Alguns anos mais tarde a banda pernambucana Ave Sangria grava um dos melhores discos nacionais. O auto intitulado lançado em 1974, tem uma mistura maravilhosa entre o rock progressivo, a psicodelia e as raízes da música nordestina.

Essa sonoridade original traz um frescor para o estilo, e fortalece a região do nordeste como uma das mais incríveis na cena musical.

Ainda assim, a banda teve algumas de suas composições retalhadas por parte da mídia.

A música ”Seu Waldir’‘ segundo alguns, incitava a homossexualidade. Até mesmo ”Georgia, a Carniceira”, com suas letras mais fortes foi censurada.

O importante é que a obra segue cravada na história da música brasileira.

Lula Côrtes e Zé Ramalho – Paebiru (Caminho da Montanha do Sol) (1975)

Esse é um daqueles discos que nem todo mundo conhece, mas que tem grande importância. Sua aura se instala juntamente com a tentativa de desbravar um monumento cheio de inscrições rupestres, chamado de Pedra do Ingá, no sertão da Paraíba.

Os músicos, fascinados com a história, decidiram traduzi-lá através da música.

Aqui, ouvimos uma atmosfera ritualística, rica em sons, alguns relatos dizem que os integrantes ingeriram cogumelos da região durante as composições, que funcionam como jams experimentais e psicodélicas.

Boogarins – Manual (2015)

O Boogarins é um dos nomes atuais de destaque no rock psicodélico nacional. Residentes da cidade de Goiânia, eles ganharam atenção ao lançar seu primeiro disco As Plantas que Curam, trazendo altas doses de psicodelia e tropicália.

Podemos dizer que é quase um revival, ainda assim a sonoridade traz experimentos e uma pegada mais moderna.

Atualmente eles carregam quatro discos de estúdio na bagagem, já se apresentaram em festivais fora do país, inclusive no famoso programa de rádio KEXP em Seattle.

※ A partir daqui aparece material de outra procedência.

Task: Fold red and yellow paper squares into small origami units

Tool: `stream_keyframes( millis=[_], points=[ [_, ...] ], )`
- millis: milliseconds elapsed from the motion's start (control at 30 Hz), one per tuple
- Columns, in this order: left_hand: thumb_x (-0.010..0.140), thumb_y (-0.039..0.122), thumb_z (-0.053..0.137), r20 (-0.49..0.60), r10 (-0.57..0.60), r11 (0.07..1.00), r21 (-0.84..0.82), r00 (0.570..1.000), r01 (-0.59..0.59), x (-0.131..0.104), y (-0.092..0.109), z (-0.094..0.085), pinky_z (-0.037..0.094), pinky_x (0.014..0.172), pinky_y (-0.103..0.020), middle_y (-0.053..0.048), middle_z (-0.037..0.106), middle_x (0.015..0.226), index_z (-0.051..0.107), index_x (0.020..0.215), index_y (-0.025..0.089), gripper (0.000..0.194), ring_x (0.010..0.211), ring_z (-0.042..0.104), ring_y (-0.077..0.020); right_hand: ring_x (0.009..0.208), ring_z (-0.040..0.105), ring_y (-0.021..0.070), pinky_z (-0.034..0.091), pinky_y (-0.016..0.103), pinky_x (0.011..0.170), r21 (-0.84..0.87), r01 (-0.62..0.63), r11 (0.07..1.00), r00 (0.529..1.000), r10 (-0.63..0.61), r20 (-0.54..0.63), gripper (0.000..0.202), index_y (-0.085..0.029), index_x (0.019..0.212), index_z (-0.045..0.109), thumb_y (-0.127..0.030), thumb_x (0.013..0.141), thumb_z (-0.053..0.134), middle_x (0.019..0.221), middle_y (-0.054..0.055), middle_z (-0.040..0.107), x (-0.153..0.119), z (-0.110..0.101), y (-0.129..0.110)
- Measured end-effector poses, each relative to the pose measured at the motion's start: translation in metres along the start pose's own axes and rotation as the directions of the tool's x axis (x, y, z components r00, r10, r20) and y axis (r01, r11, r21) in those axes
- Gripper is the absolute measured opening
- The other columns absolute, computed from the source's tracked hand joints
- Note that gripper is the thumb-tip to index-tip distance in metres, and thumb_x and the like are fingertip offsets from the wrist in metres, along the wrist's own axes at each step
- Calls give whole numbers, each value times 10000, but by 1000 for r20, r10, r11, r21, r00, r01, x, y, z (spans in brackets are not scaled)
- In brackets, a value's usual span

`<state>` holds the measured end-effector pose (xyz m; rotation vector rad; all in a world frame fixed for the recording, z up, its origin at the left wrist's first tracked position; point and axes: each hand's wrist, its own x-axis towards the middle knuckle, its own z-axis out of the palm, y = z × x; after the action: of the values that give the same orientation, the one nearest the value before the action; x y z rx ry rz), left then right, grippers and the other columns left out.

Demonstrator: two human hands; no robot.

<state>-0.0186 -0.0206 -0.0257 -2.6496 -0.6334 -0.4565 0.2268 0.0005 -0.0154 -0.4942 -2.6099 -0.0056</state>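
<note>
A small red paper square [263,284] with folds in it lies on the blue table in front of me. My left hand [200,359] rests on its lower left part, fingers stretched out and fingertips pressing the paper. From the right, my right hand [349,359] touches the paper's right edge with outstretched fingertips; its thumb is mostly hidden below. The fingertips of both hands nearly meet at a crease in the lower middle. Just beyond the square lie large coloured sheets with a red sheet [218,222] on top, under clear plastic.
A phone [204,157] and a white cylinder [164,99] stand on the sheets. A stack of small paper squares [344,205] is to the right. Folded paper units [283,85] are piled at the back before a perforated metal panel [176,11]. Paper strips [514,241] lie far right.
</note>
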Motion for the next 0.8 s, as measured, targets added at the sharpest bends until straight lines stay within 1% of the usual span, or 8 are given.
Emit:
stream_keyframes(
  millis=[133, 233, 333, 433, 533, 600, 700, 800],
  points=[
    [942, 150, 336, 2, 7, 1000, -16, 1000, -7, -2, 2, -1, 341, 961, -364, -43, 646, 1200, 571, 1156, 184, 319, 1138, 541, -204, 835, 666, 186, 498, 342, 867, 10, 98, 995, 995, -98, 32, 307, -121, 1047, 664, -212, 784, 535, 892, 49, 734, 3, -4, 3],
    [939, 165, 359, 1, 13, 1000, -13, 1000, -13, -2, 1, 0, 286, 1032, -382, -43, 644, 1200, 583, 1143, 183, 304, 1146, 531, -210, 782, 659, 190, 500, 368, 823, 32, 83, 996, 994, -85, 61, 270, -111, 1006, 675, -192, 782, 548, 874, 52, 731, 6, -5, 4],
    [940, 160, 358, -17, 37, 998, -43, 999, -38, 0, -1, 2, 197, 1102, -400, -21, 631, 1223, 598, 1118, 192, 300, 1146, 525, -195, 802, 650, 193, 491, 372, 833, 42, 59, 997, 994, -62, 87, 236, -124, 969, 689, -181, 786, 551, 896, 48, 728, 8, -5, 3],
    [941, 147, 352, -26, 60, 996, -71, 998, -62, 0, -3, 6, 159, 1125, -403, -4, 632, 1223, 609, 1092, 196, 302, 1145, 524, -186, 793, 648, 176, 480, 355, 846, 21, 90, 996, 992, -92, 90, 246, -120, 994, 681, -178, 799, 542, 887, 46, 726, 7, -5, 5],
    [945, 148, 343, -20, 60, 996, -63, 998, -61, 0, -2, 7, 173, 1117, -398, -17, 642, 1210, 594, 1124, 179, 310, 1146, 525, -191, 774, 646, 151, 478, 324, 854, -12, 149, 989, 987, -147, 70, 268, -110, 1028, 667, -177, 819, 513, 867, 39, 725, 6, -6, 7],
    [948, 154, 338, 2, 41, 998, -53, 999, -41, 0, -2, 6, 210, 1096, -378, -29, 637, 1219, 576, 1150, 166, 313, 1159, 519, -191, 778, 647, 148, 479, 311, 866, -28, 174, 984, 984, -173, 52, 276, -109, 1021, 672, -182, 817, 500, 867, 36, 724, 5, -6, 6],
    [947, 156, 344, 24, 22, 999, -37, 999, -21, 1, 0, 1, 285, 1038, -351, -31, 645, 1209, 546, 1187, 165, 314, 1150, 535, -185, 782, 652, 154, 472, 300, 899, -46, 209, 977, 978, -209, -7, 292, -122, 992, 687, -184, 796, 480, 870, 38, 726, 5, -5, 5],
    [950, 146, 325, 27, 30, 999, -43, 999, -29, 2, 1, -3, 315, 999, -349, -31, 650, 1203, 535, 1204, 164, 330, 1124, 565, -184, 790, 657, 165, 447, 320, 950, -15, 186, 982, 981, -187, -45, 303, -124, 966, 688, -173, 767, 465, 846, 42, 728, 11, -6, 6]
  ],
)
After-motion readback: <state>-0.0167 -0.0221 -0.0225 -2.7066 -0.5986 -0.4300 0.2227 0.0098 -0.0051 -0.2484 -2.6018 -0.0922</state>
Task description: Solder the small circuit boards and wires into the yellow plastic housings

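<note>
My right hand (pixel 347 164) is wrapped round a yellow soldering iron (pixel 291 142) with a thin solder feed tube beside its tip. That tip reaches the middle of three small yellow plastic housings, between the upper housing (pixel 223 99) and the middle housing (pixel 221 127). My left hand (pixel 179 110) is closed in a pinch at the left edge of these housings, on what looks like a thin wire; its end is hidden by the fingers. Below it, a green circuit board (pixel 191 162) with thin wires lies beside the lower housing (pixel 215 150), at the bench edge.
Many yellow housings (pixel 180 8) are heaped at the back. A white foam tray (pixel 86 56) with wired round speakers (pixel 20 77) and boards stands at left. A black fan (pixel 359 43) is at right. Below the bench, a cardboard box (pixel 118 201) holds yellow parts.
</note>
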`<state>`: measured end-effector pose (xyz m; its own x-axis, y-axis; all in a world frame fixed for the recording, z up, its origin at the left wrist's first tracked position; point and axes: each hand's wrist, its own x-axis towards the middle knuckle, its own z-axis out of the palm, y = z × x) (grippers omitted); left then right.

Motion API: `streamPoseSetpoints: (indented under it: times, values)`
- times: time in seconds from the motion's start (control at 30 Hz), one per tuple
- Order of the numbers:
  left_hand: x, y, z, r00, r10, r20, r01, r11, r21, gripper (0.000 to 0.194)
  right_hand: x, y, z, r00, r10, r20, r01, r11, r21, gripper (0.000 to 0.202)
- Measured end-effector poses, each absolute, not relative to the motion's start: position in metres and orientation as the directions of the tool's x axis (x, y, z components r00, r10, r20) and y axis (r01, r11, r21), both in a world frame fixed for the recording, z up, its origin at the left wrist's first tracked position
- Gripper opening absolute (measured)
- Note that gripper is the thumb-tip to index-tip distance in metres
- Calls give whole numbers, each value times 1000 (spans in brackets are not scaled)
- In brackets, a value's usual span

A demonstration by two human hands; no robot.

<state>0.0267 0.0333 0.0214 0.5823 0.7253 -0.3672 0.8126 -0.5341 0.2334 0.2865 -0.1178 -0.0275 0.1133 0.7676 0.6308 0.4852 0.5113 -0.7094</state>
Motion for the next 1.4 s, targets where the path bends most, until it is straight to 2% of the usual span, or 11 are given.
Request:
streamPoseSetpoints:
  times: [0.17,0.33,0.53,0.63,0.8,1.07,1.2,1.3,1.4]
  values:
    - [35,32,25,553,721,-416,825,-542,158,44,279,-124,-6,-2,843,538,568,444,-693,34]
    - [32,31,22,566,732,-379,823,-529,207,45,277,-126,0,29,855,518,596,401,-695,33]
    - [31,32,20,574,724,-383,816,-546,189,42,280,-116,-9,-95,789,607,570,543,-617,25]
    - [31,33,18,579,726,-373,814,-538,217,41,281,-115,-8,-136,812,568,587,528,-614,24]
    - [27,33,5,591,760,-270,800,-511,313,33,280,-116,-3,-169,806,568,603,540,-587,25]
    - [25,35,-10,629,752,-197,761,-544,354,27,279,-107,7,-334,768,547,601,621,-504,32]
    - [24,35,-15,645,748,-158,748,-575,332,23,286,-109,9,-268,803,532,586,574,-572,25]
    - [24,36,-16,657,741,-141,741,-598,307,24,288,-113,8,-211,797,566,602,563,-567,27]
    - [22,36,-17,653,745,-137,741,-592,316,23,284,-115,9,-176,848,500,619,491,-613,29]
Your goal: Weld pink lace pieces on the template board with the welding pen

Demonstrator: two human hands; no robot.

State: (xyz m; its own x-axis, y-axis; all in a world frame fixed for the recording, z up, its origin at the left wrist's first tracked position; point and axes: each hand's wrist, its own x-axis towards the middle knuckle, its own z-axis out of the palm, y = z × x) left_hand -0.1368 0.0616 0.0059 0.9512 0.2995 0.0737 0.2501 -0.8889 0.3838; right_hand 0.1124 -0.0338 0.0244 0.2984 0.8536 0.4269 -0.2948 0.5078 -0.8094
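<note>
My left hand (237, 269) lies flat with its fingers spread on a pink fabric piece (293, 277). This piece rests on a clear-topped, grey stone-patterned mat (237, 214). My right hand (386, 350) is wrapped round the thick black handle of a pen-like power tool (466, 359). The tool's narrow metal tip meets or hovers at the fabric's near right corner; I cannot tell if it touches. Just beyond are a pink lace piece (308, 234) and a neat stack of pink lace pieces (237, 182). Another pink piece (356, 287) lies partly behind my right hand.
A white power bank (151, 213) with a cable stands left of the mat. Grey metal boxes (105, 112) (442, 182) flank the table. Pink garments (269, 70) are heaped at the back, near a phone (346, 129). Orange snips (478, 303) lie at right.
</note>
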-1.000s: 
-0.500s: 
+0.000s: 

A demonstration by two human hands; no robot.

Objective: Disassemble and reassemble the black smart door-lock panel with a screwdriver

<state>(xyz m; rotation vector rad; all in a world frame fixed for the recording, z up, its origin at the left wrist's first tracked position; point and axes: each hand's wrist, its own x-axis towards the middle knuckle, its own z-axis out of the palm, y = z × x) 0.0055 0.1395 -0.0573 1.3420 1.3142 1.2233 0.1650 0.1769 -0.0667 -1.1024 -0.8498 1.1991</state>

My Magical Glowing Lens – Cosmos (2017)

Com certeza uma das gratas surpresas para a música nacional. O My Magical Glowing Lens já vinha fazendo música em meados de 2013 quando tinham apenas um EP. Mas foi só em 2017, que lançaram seu primeiro disco de estúdio, o ótimo Cosmos.

As guitarras lideradas por Gabriela Deptulski trazem um apanhado de momentos espaciais e psicodélicos. Ouvir o disco é imergir em uma viagem no tempo e ao seu interior.

As composições, em grande parte em português, criam essa conexão maior com o ouvinte, destaque para “Sideral”, “Tente Entender” e “Supernova”.

BIKE – Em Busca da Viagem Eterna (2017)

O Bike, banda paulistana, também resgata a sonoridade psicodélica feita durante os anos 60 a 70. O ano de 2015 marca o lançamento de 1943, o primeiro disco de estúdio.

Porém, em 2017 o disco Em Busca da Viagem Eterna apresenta músicas com progressões hipnotizantes, como por exemplo a faixa ”A Montanha Sagrada”.

Eles já se apresentaram fora do país, inclusive no famoso festival Primavera Sound em Barcelona, além de outros países da Europa.

Hoje são com certeza um dos principais nomes da música psicodélica contemporânea nacional.